▸ Your goal
Return, from the listing below, each line where the word "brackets" appears.

**** Recorded data ****

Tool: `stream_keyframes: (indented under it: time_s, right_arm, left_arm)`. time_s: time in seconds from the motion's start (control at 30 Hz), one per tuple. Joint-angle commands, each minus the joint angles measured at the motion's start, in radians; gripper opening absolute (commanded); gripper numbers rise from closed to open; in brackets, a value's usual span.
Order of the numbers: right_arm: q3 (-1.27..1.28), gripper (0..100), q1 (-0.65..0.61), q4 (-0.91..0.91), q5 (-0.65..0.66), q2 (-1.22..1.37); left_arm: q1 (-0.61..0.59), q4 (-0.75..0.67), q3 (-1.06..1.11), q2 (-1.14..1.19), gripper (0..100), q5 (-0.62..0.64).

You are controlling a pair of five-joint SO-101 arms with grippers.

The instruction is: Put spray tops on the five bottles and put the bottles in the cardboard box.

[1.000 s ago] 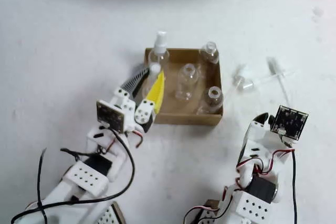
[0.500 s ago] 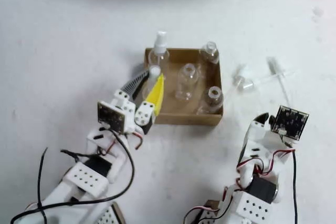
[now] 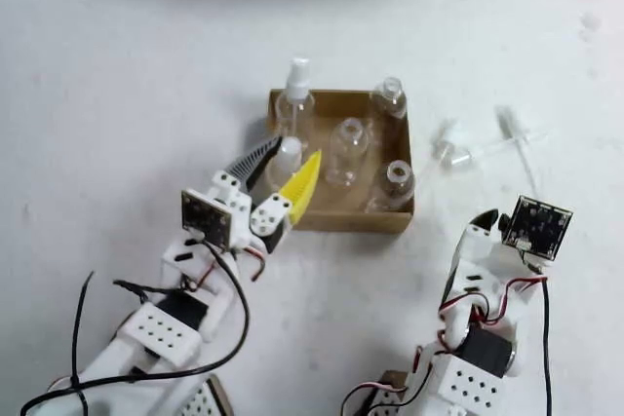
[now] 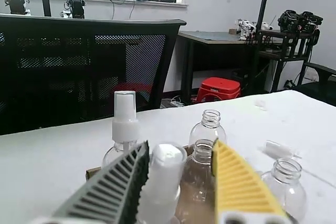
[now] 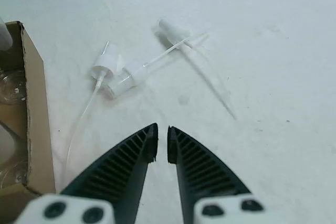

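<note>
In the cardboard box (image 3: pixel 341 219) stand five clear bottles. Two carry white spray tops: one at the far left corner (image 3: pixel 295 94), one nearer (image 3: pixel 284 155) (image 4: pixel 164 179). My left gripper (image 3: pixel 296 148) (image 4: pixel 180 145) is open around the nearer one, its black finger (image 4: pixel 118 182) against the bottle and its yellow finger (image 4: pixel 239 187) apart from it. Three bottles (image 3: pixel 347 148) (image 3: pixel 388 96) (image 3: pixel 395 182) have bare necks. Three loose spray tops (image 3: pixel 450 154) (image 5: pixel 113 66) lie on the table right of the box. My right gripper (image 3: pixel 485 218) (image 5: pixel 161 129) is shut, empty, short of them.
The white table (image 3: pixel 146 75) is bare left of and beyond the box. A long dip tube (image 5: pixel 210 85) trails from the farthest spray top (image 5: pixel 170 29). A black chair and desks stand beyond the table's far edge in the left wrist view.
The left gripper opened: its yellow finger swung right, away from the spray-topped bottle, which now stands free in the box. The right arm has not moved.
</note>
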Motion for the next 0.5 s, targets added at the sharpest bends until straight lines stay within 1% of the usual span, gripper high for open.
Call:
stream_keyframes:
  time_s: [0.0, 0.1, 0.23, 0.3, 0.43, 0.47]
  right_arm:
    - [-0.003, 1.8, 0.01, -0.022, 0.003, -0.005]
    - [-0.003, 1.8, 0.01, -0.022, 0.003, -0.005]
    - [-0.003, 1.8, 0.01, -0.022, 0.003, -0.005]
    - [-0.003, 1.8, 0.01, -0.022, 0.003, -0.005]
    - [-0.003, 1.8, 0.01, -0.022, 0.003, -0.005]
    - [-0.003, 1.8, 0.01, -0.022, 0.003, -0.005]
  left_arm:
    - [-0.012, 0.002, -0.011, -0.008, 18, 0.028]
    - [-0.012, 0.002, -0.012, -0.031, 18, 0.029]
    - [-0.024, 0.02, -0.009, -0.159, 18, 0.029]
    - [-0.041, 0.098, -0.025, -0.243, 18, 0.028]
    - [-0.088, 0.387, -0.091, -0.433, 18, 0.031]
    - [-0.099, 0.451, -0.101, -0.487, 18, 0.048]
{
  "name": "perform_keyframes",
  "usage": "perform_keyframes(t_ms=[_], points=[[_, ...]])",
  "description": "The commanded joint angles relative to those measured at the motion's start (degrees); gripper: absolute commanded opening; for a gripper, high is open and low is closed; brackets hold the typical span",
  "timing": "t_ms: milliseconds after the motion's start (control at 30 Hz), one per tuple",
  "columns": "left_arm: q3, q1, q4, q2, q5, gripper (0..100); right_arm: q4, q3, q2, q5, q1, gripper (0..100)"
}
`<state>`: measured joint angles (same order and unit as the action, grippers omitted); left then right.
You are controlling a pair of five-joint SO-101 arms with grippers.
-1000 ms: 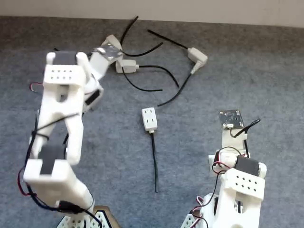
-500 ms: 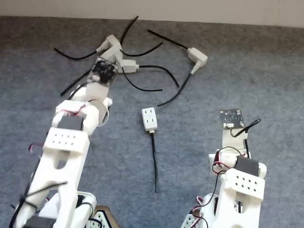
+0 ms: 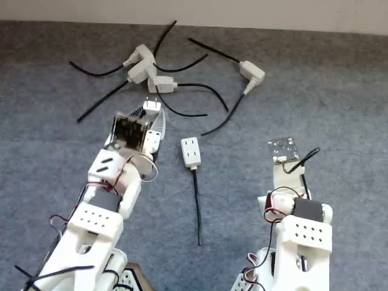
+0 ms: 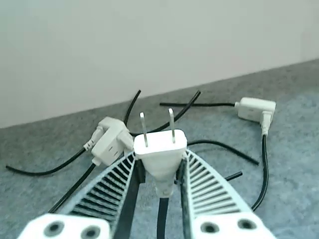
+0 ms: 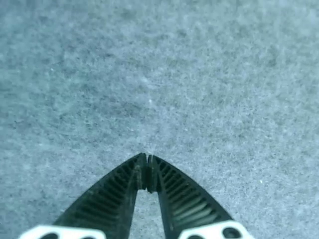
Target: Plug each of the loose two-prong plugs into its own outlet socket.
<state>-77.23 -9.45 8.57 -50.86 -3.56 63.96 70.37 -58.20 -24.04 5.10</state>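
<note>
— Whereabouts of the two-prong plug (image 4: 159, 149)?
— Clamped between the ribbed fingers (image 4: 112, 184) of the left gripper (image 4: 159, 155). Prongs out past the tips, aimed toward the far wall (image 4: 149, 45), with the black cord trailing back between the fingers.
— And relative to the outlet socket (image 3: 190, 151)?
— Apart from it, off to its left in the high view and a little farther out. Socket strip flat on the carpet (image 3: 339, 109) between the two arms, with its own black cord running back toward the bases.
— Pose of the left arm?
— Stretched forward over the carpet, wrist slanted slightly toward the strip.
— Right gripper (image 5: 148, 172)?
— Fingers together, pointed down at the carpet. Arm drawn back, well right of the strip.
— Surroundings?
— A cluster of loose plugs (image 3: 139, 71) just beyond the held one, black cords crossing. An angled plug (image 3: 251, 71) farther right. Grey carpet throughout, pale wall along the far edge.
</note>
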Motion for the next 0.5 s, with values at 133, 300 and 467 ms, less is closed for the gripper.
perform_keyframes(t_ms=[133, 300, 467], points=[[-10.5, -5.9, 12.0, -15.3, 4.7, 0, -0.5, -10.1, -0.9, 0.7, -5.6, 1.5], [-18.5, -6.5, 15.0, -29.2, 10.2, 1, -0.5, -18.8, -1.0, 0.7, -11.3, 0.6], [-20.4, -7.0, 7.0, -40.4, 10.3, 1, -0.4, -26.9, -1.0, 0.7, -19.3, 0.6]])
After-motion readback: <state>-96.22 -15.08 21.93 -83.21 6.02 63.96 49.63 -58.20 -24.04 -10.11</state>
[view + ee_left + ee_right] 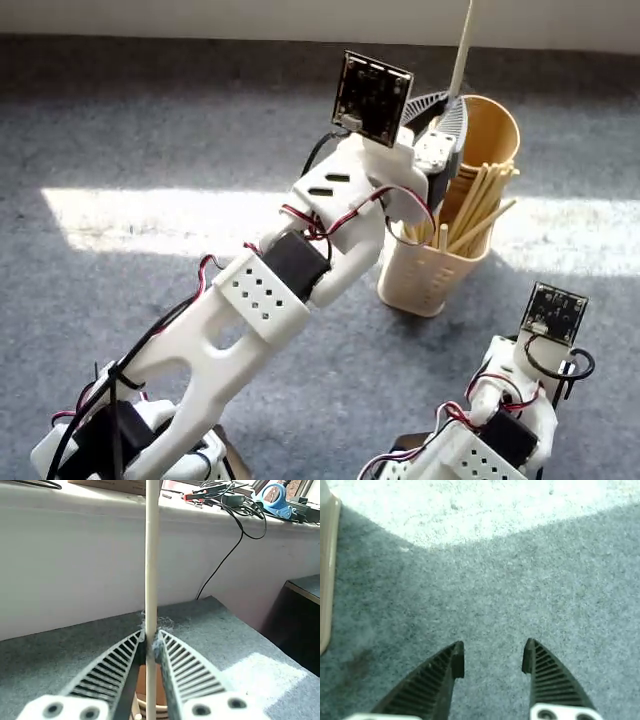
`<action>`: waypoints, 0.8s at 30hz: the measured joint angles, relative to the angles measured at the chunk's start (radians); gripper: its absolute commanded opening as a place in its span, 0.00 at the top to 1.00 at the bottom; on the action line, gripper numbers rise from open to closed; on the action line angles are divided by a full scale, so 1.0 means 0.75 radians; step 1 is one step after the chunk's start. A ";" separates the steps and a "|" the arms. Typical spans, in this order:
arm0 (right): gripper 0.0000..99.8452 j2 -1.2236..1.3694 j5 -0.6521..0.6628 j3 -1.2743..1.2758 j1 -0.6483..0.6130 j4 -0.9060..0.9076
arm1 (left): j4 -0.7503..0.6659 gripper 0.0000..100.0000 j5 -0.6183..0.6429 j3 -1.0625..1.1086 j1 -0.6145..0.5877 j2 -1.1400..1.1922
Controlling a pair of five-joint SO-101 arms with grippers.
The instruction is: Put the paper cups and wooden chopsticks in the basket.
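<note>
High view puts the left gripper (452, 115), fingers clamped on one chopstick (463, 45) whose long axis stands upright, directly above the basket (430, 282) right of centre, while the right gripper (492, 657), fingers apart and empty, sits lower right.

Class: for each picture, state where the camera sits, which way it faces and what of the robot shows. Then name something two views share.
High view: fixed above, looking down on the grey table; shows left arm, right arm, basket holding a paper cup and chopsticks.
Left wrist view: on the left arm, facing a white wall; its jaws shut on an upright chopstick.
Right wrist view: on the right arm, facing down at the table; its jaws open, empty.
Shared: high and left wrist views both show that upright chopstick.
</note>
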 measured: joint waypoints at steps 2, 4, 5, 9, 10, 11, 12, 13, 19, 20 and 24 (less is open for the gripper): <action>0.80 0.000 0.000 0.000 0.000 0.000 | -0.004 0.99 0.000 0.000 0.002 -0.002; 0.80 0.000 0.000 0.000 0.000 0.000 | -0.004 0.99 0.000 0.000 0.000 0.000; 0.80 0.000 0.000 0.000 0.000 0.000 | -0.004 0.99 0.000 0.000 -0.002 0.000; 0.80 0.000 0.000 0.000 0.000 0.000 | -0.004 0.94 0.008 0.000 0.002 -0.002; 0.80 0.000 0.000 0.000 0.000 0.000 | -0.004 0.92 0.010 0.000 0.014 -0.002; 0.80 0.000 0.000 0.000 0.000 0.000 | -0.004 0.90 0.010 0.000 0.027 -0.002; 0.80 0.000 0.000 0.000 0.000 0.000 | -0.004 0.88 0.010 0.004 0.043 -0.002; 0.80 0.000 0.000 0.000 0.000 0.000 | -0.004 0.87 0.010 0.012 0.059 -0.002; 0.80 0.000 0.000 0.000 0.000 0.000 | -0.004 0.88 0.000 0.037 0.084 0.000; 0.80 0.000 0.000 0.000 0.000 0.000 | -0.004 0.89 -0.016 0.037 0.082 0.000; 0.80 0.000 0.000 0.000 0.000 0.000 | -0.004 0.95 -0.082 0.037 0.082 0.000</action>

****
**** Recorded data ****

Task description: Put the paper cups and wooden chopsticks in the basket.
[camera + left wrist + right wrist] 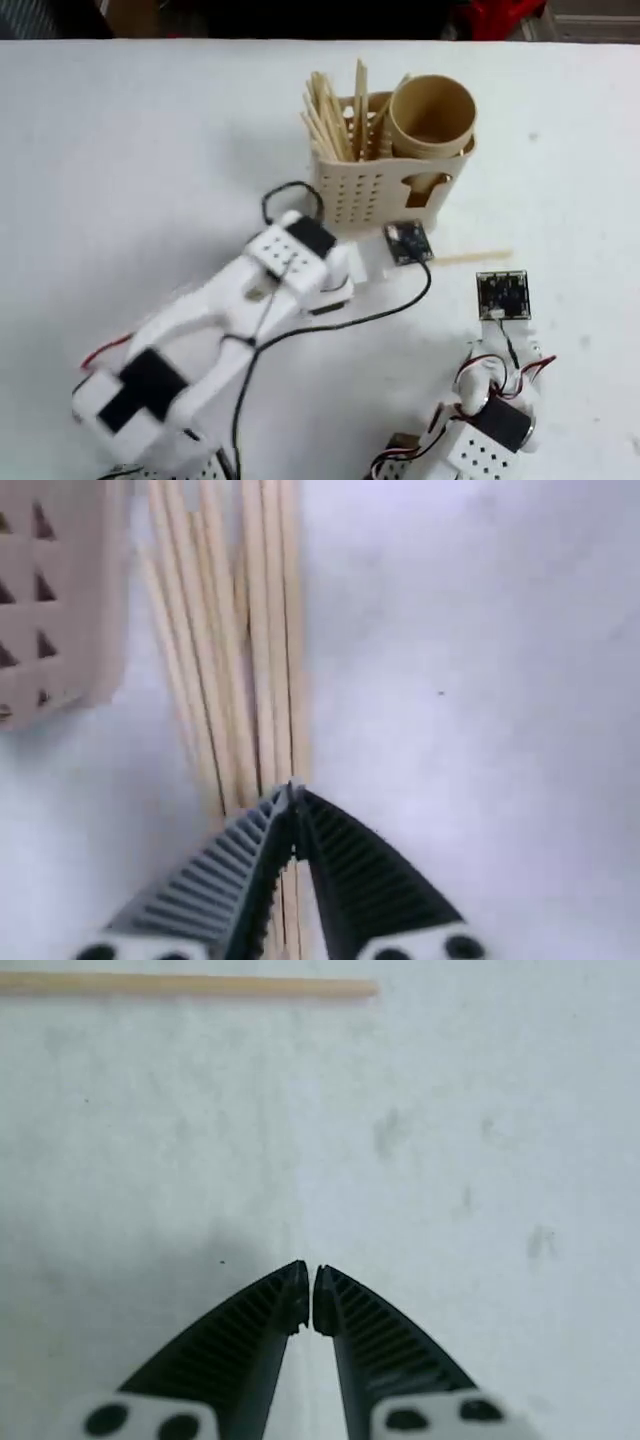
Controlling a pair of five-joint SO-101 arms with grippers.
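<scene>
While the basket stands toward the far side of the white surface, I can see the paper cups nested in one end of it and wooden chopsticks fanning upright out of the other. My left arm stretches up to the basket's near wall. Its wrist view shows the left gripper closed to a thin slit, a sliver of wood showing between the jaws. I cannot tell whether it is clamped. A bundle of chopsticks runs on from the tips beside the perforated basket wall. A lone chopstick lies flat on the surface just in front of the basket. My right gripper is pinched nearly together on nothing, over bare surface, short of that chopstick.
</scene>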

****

▸ Exercise answer
Tool: `stream_keyframes: (indented under it: time_s, right_arm, left_arm)`. time_s: time in seconds from the motion's start (control at 30 Hz), one per tuple. Joint-angle commands, each minus the joint angles measured at the motion's start, in radians; gripper opening absolute (commanded); gripper numbers rise from closed to open; in brackets, a value's usual span.
  "description": "The commanded joint angles relative to those measured at the motion's start (degrees); gripper: absolute commanded opening; for a gripper, high is open and low is closed; brackets hold the typical span",

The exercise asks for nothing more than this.